* [What this task involves]
Copy exactly the stretch of data below from the line with "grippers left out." through the line with "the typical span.", including both of those lines.

Top of Supplied data

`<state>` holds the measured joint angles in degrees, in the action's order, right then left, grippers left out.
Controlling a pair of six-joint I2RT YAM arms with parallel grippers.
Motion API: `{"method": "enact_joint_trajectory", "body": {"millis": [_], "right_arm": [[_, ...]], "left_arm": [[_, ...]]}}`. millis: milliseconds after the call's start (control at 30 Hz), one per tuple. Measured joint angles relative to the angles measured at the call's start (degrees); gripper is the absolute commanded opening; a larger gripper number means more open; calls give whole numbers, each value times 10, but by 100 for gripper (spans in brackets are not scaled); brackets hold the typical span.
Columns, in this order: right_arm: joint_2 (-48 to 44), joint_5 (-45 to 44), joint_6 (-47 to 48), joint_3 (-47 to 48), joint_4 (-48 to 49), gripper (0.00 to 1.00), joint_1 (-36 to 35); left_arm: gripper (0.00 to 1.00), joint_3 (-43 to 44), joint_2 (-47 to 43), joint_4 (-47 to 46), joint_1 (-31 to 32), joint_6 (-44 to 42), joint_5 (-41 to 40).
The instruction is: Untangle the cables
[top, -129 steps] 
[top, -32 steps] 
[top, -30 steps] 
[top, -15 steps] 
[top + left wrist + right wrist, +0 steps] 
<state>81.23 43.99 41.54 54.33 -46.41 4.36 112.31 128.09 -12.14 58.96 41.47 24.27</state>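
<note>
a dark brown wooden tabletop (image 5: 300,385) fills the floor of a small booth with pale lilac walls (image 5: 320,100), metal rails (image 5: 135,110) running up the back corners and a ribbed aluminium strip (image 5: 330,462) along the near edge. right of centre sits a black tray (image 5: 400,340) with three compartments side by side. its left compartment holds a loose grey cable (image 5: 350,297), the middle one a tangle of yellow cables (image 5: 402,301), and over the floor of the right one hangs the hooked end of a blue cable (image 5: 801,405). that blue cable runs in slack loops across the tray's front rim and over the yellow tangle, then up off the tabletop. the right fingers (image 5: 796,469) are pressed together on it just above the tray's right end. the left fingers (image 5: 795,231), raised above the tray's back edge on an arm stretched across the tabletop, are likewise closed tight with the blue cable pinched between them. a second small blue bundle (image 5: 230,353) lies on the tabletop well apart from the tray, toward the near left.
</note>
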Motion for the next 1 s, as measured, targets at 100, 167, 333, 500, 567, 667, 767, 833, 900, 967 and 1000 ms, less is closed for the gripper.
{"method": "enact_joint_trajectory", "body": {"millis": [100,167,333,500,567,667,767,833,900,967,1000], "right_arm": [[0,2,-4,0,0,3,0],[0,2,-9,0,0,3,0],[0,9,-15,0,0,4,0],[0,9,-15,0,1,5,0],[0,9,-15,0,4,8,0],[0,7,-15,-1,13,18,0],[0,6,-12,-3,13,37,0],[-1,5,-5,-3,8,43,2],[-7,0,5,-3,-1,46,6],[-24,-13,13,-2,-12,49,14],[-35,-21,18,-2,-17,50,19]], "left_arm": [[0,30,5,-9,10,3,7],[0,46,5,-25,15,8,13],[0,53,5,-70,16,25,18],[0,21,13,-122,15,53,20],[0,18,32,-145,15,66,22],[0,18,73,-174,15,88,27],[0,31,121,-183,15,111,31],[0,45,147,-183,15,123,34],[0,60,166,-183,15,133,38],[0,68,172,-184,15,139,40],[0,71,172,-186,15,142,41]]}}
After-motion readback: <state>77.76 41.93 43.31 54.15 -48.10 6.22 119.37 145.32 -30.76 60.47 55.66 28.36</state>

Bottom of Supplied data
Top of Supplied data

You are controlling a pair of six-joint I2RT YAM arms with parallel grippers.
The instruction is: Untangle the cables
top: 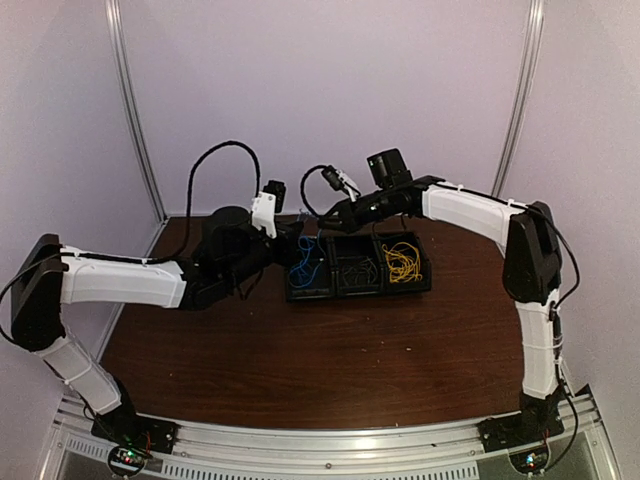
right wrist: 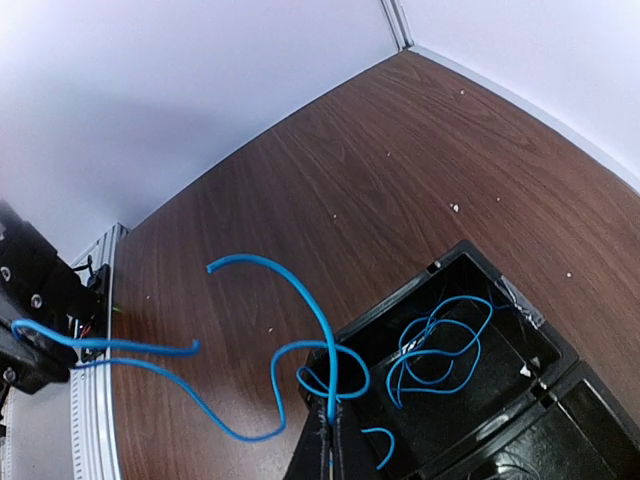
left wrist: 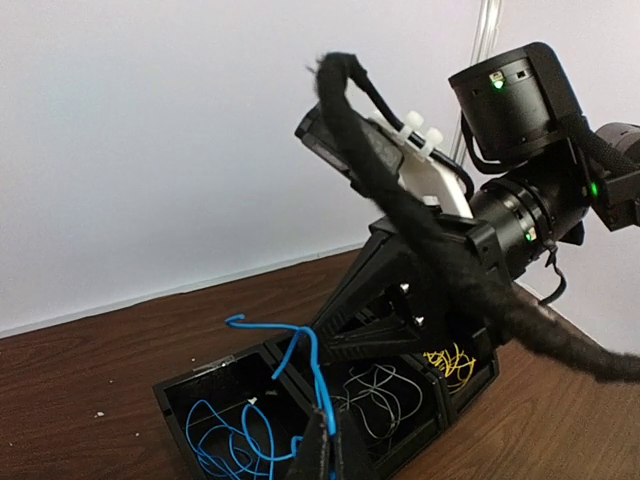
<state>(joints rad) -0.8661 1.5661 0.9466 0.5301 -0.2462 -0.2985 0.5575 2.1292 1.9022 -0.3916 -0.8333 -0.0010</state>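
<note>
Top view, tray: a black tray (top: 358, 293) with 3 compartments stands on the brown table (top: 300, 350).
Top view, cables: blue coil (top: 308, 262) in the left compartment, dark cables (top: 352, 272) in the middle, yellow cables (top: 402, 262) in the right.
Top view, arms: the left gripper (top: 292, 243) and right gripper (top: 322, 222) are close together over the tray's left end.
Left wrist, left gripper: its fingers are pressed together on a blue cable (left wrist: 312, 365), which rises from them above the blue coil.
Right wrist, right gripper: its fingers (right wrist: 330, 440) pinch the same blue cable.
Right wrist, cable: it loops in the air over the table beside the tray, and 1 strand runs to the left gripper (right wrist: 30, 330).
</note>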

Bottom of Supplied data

* [Solution to the exercise]
`<state>` holds the measured joint angles in degrees, in the action's order, right then left, grippers left out.
Controlling a pair of six-joint I2RT YAM arms with parallel grippers.
Motion API: `{"method": "enact_joint_trajectory", "body": {"millis": [_], "right_arm": [[_, ...]], "left_arm": [[_, ...]]}}`. millis: milliseconds after the call's start (control at 30 Hz), one per tuple. Measured joint angles relative to the angles measured at the call's start (degrees); gripper is the absolute commanded opening; a larger gripper number means more open; calls give whole numbers, each value times 10, but by 100 for gripper (spans in brackets are not scaled); brackets hold the typical span.

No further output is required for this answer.